The phenotype indicates the number of isolates that are sensitive (S), resistant (R), or inducibly resistant (I).
These isolates were excluded due to inadequate coverage over rrl positions 2270 and 2271.
Mechanisms of resistance.
The negative predictive value of a truncated erm(41) gene for clarithromycin susceptibility was 53% [21/39; there was one M. abscessus subsp. massiliense isolate with a full-length erm(41)]. In 11/18 instances, resistance in the presence of a truncated erm(41) could be explained by a mutation in position 2270 or 2271 in rrl. No coverage at all was seen at these positions for 4/18 isolates. No genomic explanation could be identified for the remaining three discordant isolates (Table 3).
All isolates which had any mutation of position 2269, 2270, or 2271 (Escherichia coli numbering, positions 2057, 2058, and 2059, respectively) in rrl were resistant to clarithromycin (21/203 [10%]). Such a mutation was found in 3 M. abscessus subsp. bolletii, 11 M. abscessus subsp. massiliense, and 7 M. abscessus subsp. abscessus isolates. We did not observe any isolates with an rrl mutation which also harbored a T28C mutation in erm(41). Where this occurred in isolates reported in the literature, they were always resistant (15, 16).
Of 37 isolates with a T28C mutation in erm(41) and no other relevant mutations, 84% (31/37) were susceptible to clarithromycin, 11% (4/31) had intermediate susceptibility, and 5% (2/31) were resistant. This mutation was exclusively found in M. abscessus subsp. abscessus isolates. We did not identify any drug resistance-associated mutations in any of these intermediate or resistant isolates. Across all three subspecies, of 101 isolates with the erm(41)_T28 call associated with inducible resistance (and no other relevant mutation), 73% (74/101) were resistant and 27% (27/101) were susceptible at the final day 21 reading.

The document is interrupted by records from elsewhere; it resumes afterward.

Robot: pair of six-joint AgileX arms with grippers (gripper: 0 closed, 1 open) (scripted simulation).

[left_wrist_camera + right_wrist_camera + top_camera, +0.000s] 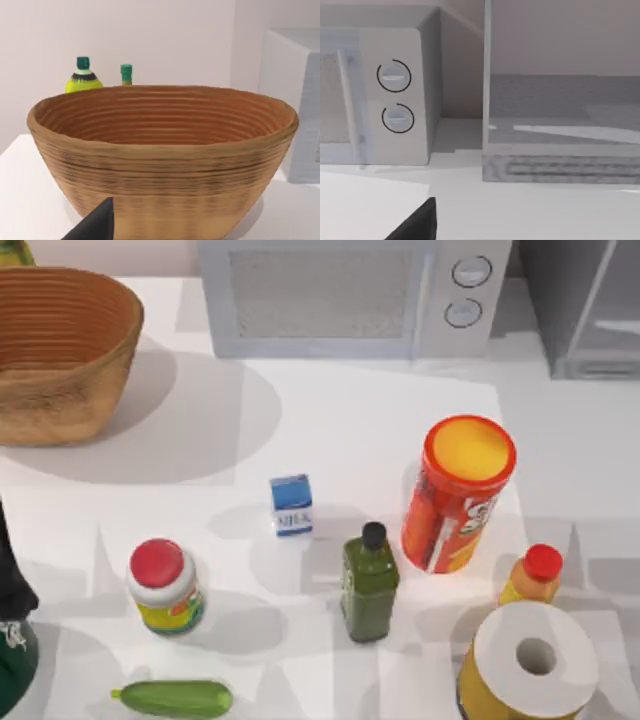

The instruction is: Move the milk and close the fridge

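- Cucumber (175, 698) lies lengthwise along the worktop's (340, 430) near edge.
- Green bottle (369, 585) stands just beyond it, to the right.
- The milk (291, 505) stands upright mid-worktop, lettered face toward the near edge, untouched.
- The fridge (590, 310) occupies the far right corner.
- Left gripper, right gripper: whether open or closed, cannot tell.

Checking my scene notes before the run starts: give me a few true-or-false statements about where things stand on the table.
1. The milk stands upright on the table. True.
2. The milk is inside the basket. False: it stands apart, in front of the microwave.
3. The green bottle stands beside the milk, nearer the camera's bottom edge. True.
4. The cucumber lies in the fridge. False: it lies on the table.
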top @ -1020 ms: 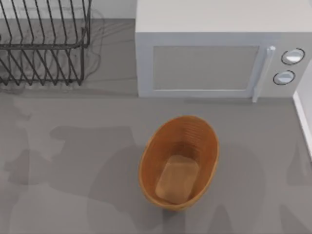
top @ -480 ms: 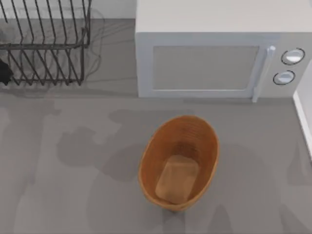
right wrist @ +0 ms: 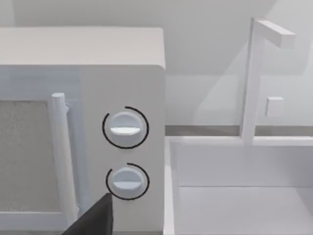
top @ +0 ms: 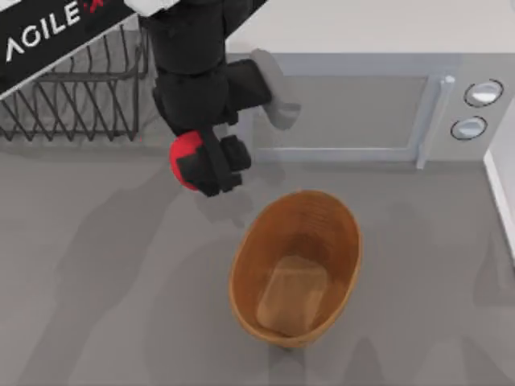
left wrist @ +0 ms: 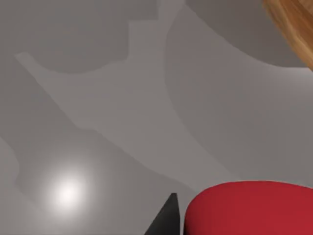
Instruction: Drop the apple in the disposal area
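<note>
The apple (top: 182,153) is small, round and bright red, and my left gripper (top: 211,167) is shut on it, holding it above the table. The pair hangs just off the far-left rim of the disposal area (top: 294,265), an oval orange-brown woven basket standing empty at the table's middle. In the left wrist view the apple (left wrist: 249,208) bulges up beside one black fingertip (left wrist: 166,223), with the basket's rim (left wrist: 293,24) in a corner. A dark finger (right wrist: 93,220) of my right gripper pokes into the right wrist view.
A white microwave (top: 346,104) stands behind the basket, a black wire rack (top: 72,112) at the back left. A white basin edge (top: 503,185) runs along the right side. The right wrist view faces the microwave's knobs (right wrist: 124,128) and the white basin (right wrist: 234,196).
My left arm has swung in from the back left carrying the apple and is now near the basket; earlier only its shadow crossed the table. The basket has not moved.
</note>
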Action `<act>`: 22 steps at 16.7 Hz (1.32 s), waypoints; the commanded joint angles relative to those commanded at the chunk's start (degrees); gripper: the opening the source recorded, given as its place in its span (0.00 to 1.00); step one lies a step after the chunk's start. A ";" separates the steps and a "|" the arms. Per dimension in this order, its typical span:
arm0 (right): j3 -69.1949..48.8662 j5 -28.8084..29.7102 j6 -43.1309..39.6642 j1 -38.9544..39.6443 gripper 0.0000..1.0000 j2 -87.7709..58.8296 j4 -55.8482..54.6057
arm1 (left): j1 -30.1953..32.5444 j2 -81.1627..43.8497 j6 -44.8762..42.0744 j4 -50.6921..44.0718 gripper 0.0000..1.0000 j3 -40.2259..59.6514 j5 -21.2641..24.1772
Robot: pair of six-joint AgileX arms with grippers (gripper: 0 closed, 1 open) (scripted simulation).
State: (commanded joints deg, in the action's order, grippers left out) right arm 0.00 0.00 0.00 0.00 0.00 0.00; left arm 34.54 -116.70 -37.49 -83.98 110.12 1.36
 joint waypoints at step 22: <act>0.00 0.00 0.00 0.00 1.00 0.00 0.00 | 15.88 -3.05 -4.07 14.59 0.00 -9.92 -0.18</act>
State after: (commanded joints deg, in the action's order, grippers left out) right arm 0.00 0.00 0.00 0.00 0.00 0.00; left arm 50.42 -119.75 -41.55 -69.39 100.20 1.18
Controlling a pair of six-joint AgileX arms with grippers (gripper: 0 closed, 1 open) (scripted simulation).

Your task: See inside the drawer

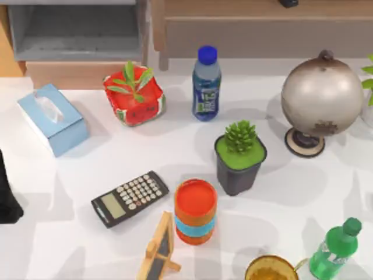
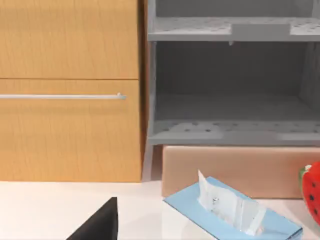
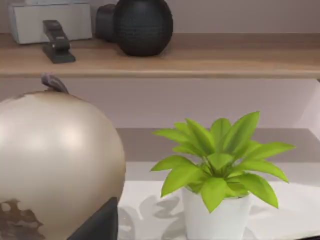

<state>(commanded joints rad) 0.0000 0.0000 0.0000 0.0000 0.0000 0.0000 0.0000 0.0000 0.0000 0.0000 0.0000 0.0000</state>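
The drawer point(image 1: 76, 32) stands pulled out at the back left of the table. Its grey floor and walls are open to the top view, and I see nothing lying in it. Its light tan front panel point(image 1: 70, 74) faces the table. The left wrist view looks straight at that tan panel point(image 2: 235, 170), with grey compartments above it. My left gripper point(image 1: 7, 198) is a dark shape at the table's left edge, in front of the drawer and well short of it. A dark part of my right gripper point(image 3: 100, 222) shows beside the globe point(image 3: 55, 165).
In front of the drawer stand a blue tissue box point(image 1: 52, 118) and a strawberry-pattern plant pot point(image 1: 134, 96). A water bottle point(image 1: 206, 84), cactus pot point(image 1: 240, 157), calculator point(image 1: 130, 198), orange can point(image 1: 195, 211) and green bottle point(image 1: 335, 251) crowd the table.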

De novo search for resistance-determining mutations.
The search for potential novel resistance-determining mutations for clarithromycin revealed 13 single nucleotide polymorphisms (SNPs) of interest (Table 4). Of these, five have previously been described in the literature. There were, additionally, four SNPs (rrl_A2746T, rrl_G836A, rrl_T2674G, and rrl_T636C) which were only ever seen in resistant isolates but which always co-occurred with known resistance-determining SNPs. There was one phenotypically resistant isolate which harbored 18 novel SNPs. On performing a BLAST analysis of the nucleotide sequence of a 120-base region encompassing all of these SNPs, there was a 99% match (E value, 2 × 10−53) with Streptococcus species. This therefore likely represents sample contamination with flora from the nasopharynx. No new resistance-associated variants were discovered in rplV, rpld, or whiB7.
TABLE 4.
Mutations (both novel and previously described) detected during the de novo search for resistance-determining SNPsc
| Position | Nucleotide/amino acid change | Rule metd |
|---|---|---|
| rrl 2039 | A > G | 1 |
| rrl 1401 | T > C | 2 |
| rrl 371 | T > C | 2 |
| rrl 795 | G > A | 1 |
| rrl 2270a | A > C | 1 |
| rrl 2270a | A > G | 2 |
| rrl 2271a | A > G | 2 |
| rrl 2270a | A > T | 2 |
| erm(41) 131 | A > V | 2 |
| rrl 2279 | G > A | 2 |
| rrl 2269a | A > G | 2 |
| erm(41) −31b | A > T | 2 |
| rrl 1932 | A > G | 2 |
The mutation is already described in the literature. M. abscessus rrl numbering 2270 and 2271 is E. coli numbering 2058 and 2059, respectively.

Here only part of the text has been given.